WHAT THE EXERCISE ASKS: Pictures are to be left out, and only the lines below starting at the one with "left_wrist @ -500" and ending at the one with "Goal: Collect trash" are to be reproduced, each exactly, both ends included.

GIVEN MATERIAL:
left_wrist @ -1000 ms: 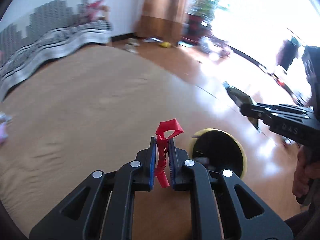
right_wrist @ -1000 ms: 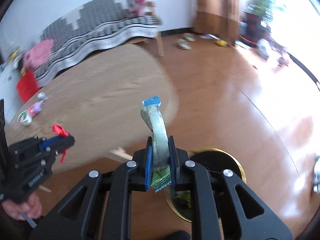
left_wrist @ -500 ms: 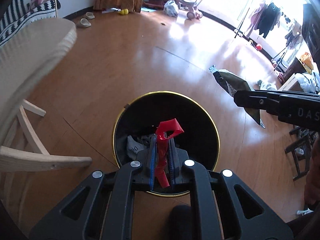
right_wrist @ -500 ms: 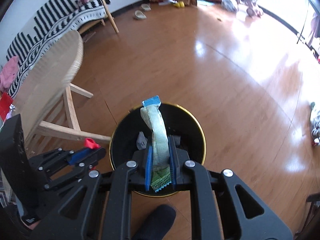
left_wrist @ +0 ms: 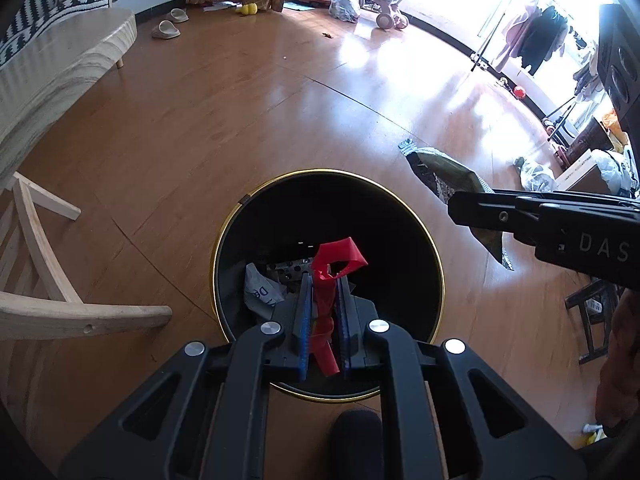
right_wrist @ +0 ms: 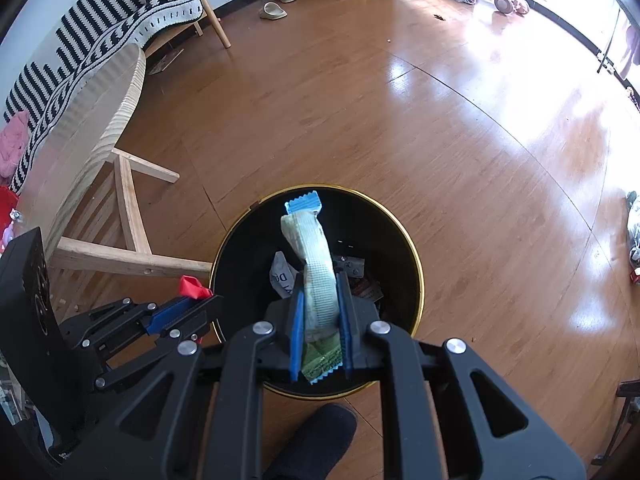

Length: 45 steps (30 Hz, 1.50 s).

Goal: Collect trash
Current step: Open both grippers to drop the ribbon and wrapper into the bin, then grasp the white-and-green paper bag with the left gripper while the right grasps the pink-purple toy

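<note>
The floor [right_wrist: 460,128] is gleaming, warm brown wood with window light pooling on it. A pale wooden table [right_wrist: 104,128] is standing off to one side, its legs angling down beside a black bin [left_wrist: 400,216] with a gold rim. The bin is sitting on the floor right under both grippers, and a few scraps are already lying at its bottom (a white wrapper with blue print, some dotted packaging).

The left gripper [left_wrist: 325,276] is pointing steeply down over the bin's mouth, its blue pads clenched on a red scrap [left_wrist: 336,258], a twisted strip whose crumpled top is sticking out past the fingertips. In the right wrist view the same gripper [right_wrist: 208,298] is reaching in from the side at the bin's rim, the red scrap [right_wrist: 192,286] poking from its tip.

The right gripper [right_wrist: 320,280] is also hanging over the bin, pinching a green packet [right_wrist: 316,276] with a blue crimped end; the packet is standing up between the pads and curving forward over the opening. From the left wrist view the right gripper [left_wrist: 454,204] is showing side-on, the packet [left_wrist: 448,172] jutting from it.

A dark-socked foot [right_wrist: 320,440] is resting just beside the bin.
</note>
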Motion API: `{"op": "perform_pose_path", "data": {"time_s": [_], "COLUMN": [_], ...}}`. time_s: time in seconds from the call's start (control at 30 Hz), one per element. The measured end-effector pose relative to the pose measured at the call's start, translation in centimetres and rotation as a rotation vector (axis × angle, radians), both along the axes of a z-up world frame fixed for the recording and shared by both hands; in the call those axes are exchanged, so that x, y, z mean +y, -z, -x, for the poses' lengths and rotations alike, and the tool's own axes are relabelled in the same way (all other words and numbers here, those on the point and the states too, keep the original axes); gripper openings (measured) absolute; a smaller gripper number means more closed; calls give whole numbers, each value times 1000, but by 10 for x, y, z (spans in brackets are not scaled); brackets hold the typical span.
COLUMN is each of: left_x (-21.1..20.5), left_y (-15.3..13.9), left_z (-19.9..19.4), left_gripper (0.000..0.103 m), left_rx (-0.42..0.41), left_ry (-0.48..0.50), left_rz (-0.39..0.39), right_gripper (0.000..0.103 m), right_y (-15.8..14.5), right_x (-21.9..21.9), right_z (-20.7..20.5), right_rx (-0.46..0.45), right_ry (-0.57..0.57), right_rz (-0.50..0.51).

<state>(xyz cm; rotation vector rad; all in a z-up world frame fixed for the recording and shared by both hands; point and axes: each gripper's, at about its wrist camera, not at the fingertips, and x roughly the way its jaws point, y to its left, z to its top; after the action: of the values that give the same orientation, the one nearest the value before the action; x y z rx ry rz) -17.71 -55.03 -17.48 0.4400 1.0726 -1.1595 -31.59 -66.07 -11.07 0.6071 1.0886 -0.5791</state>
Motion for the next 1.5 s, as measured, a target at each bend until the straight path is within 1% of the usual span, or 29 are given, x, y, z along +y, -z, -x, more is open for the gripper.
{"op": "perform_pose_path", "data": {"time_s": [0.17, 0.2, 0.23, 0.27, 0.3, 0.33, 0.47, 0.6, 0.7, 0.73, 0.8, 0.83, 0.9, 0.97, 1.0, 1.1, 1.13, 1.23, 1.33, 1.37, 1.4, 1.47, 1.5], "left_x": [1, 0, -1, -1, 1, 2, 3, 6, 10, 13, 21, 25, 37, 53, 63, 101, 119, 163, 221, 246, 265, 315, 331], "left_y": [-1, 0, 0, 0, -1, -3, -5, -6, -12, -17, -26, -31, -48, -67, -76, -107, -118, -136, -150, -155, -156, -161, -162], "left_z": [4, 5, 6, 6, 6, 5, 3, 2, 1, 0, -3, -5, -8, -17, -22, -49, -62, -94, -134, -150, -162, -192, -201], "left_gripper": [12, 14, 30, 60, 72, 77, 77, 77, 83, 85, 86, 87, 89, 92, 92, 93, 93, 93, 93, 93, 93, 93, 93], "left_rx": [10, 15, 16, 22, 26, 23, 26, 25, 15, 8, 5, 0, -19, -46, -60, -85, -99, -128, -181, -205, -218, -252, -269], "left_ry": [7, 12, 14, 11, 4, -5, -10, -13, -20, -27, -30, -30, -32, -51, -68, -146, -186, -282, -409, -465, -508, -627, -668], "left_rz": [4, 3, -1, -5, 3, 18, 16, 13, 20, 24, 40, 47, 71, 97, 111, 154, 165, 180, 164, 154, 147, 130, 119], "right_gripper": [15, 20, 33, 46, 72, 77, 77, 77, 77, 77, 78, 80, 85, 86, 87, 87, 88, 88, 88, 88, 88, 89, 89], "right_y": [-2, -2, -3, -3, -5, -9, -13, -15, -19, -23, -32, -39, -54, -68, -75, -91, -95, -106, -115, -116, -117, -116, -115], "right_x": [-4, -5, -6, -7, -7, -6, -9, -9, -5, -3, 0, 4, 15, 28, 34, 56, 65, 98, 139, 160, 172, 208, 223], "right_z": [1, 1, 2, 2, 3, 4, 6, 4, 0, -1, -3, -5, -10, -19, -24, -47, -56, -94, -140, -161, -172, -205, -217], "right_rx": [-17, -25, -28, -35, -42, -50, -69, -67, -71, -76, -94, -105, -127, -156, -168, -203, -213, -244, -264, -268, -268, -267, -265], "right_ry": [17, 22, 27, 33, 40, 44, 61, 58, 54, 53, 53, 52, 44, 27, 17, -22, -37, -101, -191, -236, -261, -335, -363], "right_rz": [-7, -15, -21, -25, -14, 5, 3, 6, 14, 16, 26, 43, 81, 105, 117, 132, 134, 135, 130, 130, 129, 122, 118]}}
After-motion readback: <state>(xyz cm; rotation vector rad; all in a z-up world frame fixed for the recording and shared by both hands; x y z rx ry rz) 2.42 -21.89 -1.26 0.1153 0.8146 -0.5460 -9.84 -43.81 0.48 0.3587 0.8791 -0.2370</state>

ANSWER FOR THIS EXERCISE:
left_wrist @ -500 ms: 
right_wrist @ -500 ms: 
left_wrist @ +0 ms: 
right_wrist @ +0 ms: 

Length: 45 steps (30 Hz, 1.50 s).

Goal: Collect trash

The complete answer has now been given.